State how many lines in the listing below contain the word "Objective", with no other words.
##############################
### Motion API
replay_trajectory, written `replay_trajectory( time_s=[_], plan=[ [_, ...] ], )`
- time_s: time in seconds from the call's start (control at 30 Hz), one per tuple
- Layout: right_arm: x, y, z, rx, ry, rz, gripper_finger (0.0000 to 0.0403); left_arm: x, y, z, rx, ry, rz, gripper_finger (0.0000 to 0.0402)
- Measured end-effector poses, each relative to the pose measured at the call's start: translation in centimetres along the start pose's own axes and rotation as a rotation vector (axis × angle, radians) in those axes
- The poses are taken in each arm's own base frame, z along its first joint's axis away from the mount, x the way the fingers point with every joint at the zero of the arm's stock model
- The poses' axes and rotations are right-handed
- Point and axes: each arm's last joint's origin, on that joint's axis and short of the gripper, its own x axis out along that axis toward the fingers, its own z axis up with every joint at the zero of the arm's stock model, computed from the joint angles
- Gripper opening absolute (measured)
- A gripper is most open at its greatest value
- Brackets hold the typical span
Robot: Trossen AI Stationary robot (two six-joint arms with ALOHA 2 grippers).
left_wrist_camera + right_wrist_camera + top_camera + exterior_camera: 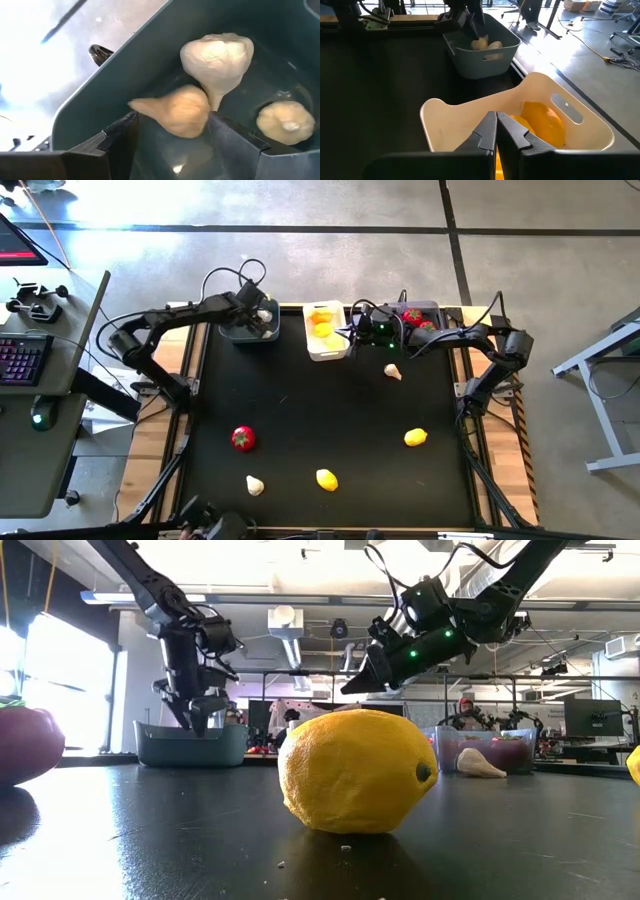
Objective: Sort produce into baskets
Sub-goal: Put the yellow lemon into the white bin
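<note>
My left gripper (pixel 172 125) stands open over the left dark grey basket (pixel 240 332), slanting down into it. Between its fingers is a blurred beige garlic piece (pixel 175 111). Two more garlic pieces (pixel 217 57) (pixel 285 117) lie on that basket's floor. My right gripper (pixel 496 117) is shut and holds nothing. It hovers above the near rim of the white basket (pixel 470 107), in which lemons (pixel 545 122) lie. Red pieces (pixel 415 317) lie in the right dark basket (pixel 430 307). My left gripper has the beige garlic piece (pixel 195 107) between its open fingers (pixel 227 137), above the basket's floor. The piece is blurred, and I cannot tell whether either finger touches it. The fingers come slanting down from above.
Loose produce lies on the black mat: a garlic piece (pixel 392 372) near the white basket, a red piece (pixel 242 438), a lemon (pixel 415 438), another lemon (pixel 326 479) and a garlic piece (pixel 255 485) near the front edge. The mat's middle is bare.
</note>
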Motion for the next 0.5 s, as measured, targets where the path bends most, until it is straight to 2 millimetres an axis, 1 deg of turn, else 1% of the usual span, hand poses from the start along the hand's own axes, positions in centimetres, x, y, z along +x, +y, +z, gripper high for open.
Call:
replay_trajectory(
  time_s=[0.13,0.3,0.4,0.5],
  plan=[
    [0.0,0.0,0.0,0.001,0.0,0.0,0.0,-0.4,-0.6,0.0,0.029,-0.008,0.04,0.0223],
    [0.0,0.0,0.1,0.024,-0.009,-0.018,0.0,-1.3,-1.3,0.2,0.051,-0.045,0.03,0.02],
    [-0.4,0.3,0.8,0.019,-0.021,-0.068,0.0,-2.0,-2.1,0.0,0.083,-0.131,0.015,0.0179],
    [-1.1,1.0,1.9,-0.013,-0.06,-0.064,0.0,-2.4,-3.0,-0.9,0.094,-0.232,-0.034,0.0155]
  ],
)
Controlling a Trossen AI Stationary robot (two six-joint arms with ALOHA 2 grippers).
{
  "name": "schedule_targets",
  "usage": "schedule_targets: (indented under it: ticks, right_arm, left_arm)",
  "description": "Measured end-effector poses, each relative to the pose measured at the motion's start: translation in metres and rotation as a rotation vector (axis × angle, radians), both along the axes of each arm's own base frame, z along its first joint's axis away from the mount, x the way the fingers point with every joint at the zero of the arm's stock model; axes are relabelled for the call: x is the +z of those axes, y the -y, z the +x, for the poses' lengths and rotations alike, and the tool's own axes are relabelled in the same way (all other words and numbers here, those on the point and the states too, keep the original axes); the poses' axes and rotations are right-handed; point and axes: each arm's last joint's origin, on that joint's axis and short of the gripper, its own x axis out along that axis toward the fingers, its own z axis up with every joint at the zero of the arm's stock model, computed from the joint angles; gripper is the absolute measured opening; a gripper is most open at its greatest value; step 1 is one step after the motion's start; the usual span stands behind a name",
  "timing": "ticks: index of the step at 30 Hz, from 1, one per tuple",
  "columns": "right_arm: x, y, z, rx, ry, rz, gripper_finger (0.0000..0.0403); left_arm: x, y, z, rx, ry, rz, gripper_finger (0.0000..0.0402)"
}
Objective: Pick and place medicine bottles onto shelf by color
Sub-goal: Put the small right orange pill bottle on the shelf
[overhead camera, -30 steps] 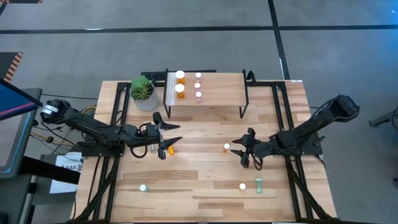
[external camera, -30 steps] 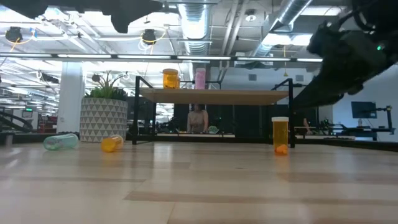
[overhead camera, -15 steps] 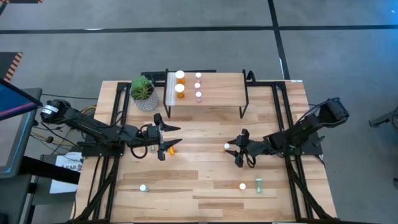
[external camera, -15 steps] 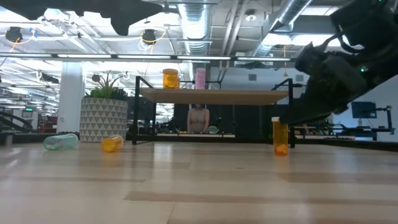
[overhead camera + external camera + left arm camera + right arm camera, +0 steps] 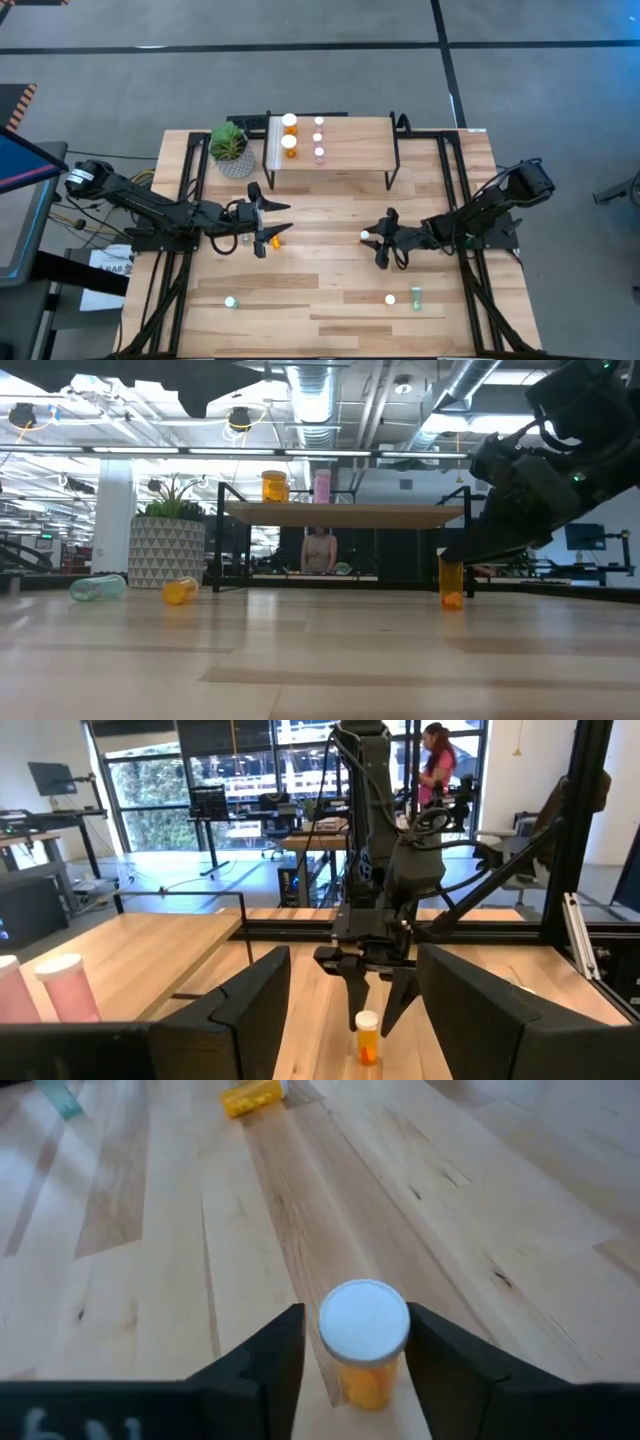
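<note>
An upright orange bottle (image 5: 364, 1342) stands on the counter (image 5: 330, 270) in front of the shelf (image 5: 350, 140), between the spread fingers of the right pincer (image 5: 376, 241), not yet clamped.

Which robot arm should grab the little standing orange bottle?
The right one, probably. The right gripper is open, a finger on each side of the standing orange bottle. The left gripper waits farther off, beside a lying orange bottle.
</note>
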Motion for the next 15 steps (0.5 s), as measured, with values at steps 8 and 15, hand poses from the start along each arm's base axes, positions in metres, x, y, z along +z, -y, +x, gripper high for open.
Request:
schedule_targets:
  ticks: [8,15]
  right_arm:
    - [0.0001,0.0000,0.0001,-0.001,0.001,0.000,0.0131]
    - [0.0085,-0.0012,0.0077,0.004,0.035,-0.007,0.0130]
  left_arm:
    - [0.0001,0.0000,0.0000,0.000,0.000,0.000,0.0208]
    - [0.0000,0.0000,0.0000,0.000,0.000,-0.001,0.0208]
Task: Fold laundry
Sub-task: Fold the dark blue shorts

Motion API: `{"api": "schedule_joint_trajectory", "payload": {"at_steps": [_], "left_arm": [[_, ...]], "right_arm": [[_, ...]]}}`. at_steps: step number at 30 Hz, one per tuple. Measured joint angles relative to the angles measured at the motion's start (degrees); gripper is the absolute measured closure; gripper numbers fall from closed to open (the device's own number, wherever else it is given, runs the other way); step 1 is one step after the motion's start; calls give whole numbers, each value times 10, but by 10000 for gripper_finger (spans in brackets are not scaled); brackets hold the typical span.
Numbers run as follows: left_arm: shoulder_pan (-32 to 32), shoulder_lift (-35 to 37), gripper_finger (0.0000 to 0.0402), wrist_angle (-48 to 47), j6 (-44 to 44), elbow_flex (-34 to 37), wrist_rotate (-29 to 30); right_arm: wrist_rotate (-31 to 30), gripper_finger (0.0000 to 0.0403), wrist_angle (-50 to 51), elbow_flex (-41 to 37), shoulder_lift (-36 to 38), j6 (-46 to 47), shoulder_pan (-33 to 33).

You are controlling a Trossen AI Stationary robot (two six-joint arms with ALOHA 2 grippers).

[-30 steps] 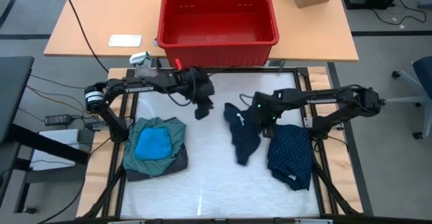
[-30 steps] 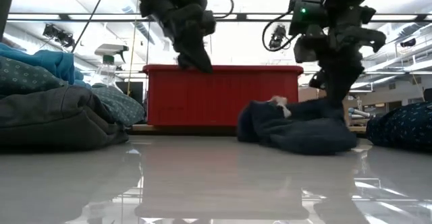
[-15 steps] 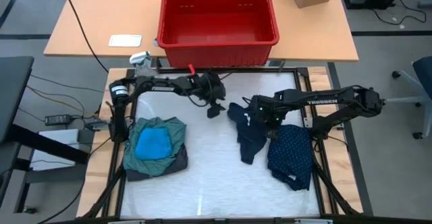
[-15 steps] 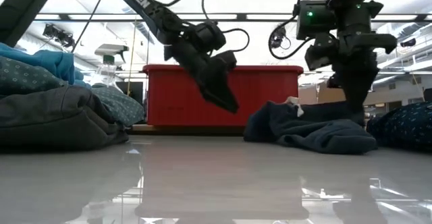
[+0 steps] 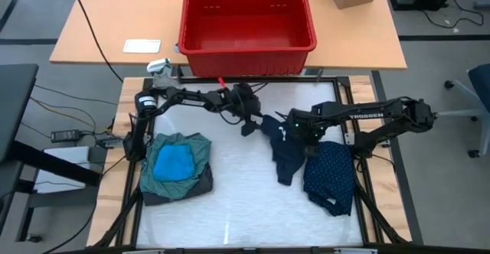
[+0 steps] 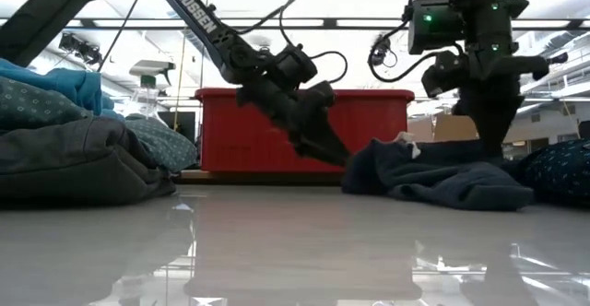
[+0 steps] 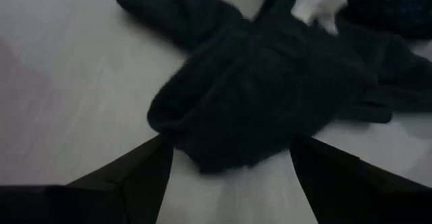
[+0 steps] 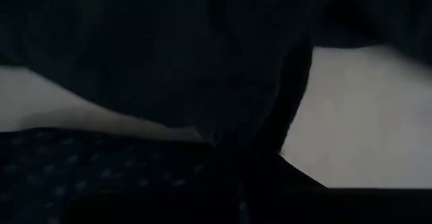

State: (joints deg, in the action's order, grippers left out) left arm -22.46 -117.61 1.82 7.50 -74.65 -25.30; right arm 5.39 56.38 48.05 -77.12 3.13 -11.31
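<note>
Reaching with fingers spread wide, the left gripper (image 5: 251, 124) nears the crumpled dark navy garment (image 5: 280, 151) mid-table. The right gripper (image 5: 308, 141) pinches that garment's other side. Folded teal stack (image 5: 177, 166) sits at the left edge; dotted piece (image 5: 329, 176) at the right.

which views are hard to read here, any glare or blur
Low view: backlit by bright ceiling lights, the arms silhouetted, and the glossy table mirrors them. Right wrist view: nearly black, pressed into dark cloth. Left wrist view: soft and blurry.
</note>
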Motion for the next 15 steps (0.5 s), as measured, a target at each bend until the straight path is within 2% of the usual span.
{"api": "schedule_joint_trajectory", "payload": {"at_steps": [7, 10, 15], "left_arm": [[-6, -15, 130, 56, -9, 0, 2], [-6, -19, 146, 77, -21, 0, 44], [-8, -22, 186, 82, -29, 0, 52]], "right_arm": [[-69, 396, -12, 44, -6, -47, -7], [-77, 396, -20, 55, -6, -48, -16], [-108, 396, -24, 61, -6, -48, -20]]}}
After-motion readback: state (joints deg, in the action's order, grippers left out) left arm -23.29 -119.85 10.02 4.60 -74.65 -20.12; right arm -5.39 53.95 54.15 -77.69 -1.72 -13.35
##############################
Answer for this exercise –
2